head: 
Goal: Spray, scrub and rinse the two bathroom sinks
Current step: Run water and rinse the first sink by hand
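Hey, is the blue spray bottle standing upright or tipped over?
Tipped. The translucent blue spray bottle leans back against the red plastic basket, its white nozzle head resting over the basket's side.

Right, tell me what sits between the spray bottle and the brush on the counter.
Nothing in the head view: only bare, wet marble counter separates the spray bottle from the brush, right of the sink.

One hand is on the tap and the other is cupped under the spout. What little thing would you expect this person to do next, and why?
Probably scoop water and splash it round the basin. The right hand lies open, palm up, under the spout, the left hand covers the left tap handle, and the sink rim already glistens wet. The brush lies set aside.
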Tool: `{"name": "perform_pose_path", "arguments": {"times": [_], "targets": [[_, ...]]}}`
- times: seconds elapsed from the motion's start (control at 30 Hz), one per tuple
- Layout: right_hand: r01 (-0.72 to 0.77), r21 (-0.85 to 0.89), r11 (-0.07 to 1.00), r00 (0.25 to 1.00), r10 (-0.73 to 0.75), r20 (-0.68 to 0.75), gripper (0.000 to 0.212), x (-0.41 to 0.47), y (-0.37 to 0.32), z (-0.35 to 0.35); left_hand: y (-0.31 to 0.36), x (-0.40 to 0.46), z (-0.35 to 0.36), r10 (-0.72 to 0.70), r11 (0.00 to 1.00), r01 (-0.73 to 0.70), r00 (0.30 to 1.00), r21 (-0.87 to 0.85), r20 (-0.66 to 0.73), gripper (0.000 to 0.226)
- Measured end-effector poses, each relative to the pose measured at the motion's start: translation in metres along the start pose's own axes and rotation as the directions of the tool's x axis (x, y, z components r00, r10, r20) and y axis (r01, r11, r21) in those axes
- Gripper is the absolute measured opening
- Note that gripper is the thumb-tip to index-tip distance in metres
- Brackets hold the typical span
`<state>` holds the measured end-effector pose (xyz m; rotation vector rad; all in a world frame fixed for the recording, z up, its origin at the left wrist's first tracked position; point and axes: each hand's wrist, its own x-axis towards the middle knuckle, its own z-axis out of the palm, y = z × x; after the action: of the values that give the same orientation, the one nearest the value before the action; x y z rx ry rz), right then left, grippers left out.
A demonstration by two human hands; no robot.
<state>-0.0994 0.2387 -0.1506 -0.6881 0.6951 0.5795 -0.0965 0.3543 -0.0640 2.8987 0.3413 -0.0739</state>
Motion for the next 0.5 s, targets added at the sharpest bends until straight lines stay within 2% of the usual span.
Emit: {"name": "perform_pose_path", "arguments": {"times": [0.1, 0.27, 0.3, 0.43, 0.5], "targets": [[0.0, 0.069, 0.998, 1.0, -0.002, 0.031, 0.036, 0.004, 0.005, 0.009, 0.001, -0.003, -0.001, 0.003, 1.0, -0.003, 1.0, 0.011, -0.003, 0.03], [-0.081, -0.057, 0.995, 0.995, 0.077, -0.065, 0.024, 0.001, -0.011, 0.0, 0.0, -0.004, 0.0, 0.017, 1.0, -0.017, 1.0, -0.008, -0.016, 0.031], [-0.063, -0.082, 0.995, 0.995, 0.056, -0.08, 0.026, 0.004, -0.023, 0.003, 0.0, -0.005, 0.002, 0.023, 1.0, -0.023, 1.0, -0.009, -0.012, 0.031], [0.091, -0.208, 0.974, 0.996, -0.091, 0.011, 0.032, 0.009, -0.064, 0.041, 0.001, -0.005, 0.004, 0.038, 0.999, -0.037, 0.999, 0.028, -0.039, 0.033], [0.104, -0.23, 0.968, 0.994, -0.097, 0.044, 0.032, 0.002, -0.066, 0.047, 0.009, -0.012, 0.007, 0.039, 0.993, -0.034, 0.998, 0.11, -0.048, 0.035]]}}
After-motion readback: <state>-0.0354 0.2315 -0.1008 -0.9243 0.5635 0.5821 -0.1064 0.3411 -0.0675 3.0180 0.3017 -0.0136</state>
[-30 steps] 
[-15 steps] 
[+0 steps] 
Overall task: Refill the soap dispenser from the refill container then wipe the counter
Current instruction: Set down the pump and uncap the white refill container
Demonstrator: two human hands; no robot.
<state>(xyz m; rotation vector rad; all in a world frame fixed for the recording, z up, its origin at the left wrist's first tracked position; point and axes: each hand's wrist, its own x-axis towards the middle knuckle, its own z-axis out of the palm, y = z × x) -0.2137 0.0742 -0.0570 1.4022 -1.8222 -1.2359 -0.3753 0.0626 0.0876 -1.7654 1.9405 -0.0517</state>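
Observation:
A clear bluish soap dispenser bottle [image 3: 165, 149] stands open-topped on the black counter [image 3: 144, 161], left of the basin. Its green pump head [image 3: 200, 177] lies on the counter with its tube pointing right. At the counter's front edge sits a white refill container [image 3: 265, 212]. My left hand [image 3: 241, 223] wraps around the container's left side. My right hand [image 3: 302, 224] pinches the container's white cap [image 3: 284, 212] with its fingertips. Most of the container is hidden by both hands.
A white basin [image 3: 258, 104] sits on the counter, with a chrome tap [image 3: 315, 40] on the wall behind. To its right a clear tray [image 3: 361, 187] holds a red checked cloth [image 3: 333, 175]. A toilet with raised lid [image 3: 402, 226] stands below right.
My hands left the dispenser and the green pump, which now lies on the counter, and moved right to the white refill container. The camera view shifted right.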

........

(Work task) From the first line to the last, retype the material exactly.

(Reply to the exercise)
head: 
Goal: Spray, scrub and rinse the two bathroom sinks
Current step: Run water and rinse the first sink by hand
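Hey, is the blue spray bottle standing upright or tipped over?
Tipped. The translucent blue spray bottle leans back against the red plastic basket, its white nozzle head resting over the basket's side.

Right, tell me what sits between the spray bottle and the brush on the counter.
Nothing in the head view: only bare, wet marble counter separates the spray bottle from the brush, right of the sink.

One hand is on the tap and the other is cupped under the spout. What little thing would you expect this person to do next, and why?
Probably scoop water and splash it round the basin. The right hand lies open, palm up, under the spout, the left hand covers the left tap handle, and the sink rim already glistens wet. The brush lies set aside.
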Tool: `{"name": "perform_pose_path", "arguments": {"times": [_], "targets": [[_, ...]]}}`
- times: seconds elapsed from the motion's start (control at 30 Hz), one per tuple
- Layout: right_hand: r01 (-0.72 to 0.77), r21 (-0.85 to 0.89), r11 (-0.07 to 1.00), r00 (0.25 to 1.00), r10 (-0.73 to 0.75), r20 (-0.68 to 0.75), gripper (0.000 to 0.212), x (-0.41 to 0.47), y (-0.37 to 0.32), z (-0.35 to 0.35); left_hand: y (-0.31 to 0.36), x (-0.40 to 0.46), z (-0.35 to 0.36), r10 (-0.72 to 0.70), r11 (0.00 to 1.00), r01 (-0.73 to 0.70), r00 (0.30 to 1.00), r21 (-0.87 to 0.85), r20 (-0.66 to 0.73), gripper (0.000 to 0.226)
- Measured end-effector poses, each relative to the pose measured at the motion's start: translation in metres along the start pose's own axes and rotation as the directions of the tool's x axis (x, y, z components r00, r10, r20) and y axis (r01, r11, r21) in those axes
- Gripper is the absolute measured opening
- Note that gripper is the thumb-tip to index-tip distance in metres
- Brackets hold the typical span
`<state>` holds the measured end-effector pose (xyz m; rotation vector rad; all in a world frame fixed for the recording, z up, its origin at the left wrist's first tracked position; point and axes: each hand's wrist, its own x-axis towards the middle knuckle, its own z-axis out of the palm, y = z × x; after the action: of the values that give the same orientation, the one nearest the value before the action; x y z rx ry rz), right then left, grippers left out.
A demonstration by two human hands; no robot.
<state>-0.0994 0.2387 -0.1506 -0.6881 0.6951 0.5795 -0.0965 0.3543 -0.0640 2.8987 0.3413 -0.0739</state>
Motion for the next 0.5 s, targets added at the sharpest bends until straight lines stay within 2% of the usual span.
Emit: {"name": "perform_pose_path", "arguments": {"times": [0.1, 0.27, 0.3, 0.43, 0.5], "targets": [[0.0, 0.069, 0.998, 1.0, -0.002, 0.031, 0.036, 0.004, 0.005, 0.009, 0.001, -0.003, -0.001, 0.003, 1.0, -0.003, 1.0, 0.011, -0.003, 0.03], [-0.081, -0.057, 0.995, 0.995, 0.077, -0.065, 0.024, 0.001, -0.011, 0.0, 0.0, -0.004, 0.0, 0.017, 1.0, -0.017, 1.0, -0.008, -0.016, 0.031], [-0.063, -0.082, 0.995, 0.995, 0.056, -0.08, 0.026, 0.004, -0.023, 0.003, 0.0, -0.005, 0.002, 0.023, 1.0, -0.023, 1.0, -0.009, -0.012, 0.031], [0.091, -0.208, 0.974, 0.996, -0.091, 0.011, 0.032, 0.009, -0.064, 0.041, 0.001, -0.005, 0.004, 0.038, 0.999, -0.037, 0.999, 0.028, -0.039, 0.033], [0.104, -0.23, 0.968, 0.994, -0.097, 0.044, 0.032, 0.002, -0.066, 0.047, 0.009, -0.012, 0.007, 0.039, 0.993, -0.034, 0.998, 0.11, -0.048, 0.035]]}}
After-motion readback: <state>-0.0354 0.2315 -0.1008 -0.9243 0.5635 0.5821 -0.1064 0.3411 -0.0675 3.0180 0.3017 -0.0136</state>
[-30 steps] 
[-15 steps] 
[+0 steps] 
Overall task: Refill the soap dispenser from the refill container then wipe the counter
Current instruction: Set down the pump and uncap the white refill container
Demonstrator: two human hands; no robot.
<state>(xyz m; rotation vector rad; all in a world frame fixed for the recording, z up, its origin at the left wrist's first tracked position; point and axes: each hand's wrist, its own x-axis towards the middle knuckle, its own z-axis out of the palm, y = z × x) -0.2137 0.0742 -0.0570 1.4022 -1.8222 -1.2359 -0.3753 0.0626 0.0876 -1.7654 1.9405 -0.0517</state>
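Observation:
A clear bluish soap dispenser bottle [image 3: 165, 149] stands open-topped on the black counter [image 3: 144, 161], left of the basin. Its green pump head [image 3: 200, 177] lies on the counter with its tube pointing right. At the counter's front edge sits a white refill container [image 3: 265, 212]. My left hand [image 3: 241, 223] wraps around the container's left side. My right hand [image 3: 302, 224] pinches the container's white cap [image 3: 284, 212] with its fingertips. Most of the container is hidden by both hands.
A white basin [image 3: 258, 104] sits on the counter, with a chrome tap [image 3: 315, 40] on the wall behind. To its right a clear tray [image 3: 361, 187] holds a red checked cloth [image 3: 333, 175]. A toilet with raised lid [image 3: 402, 226] stands below right.
My hands left the dispenser and the green pump, which now lies on the counter, and moved right to the white refill container. The camera view shifted right.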

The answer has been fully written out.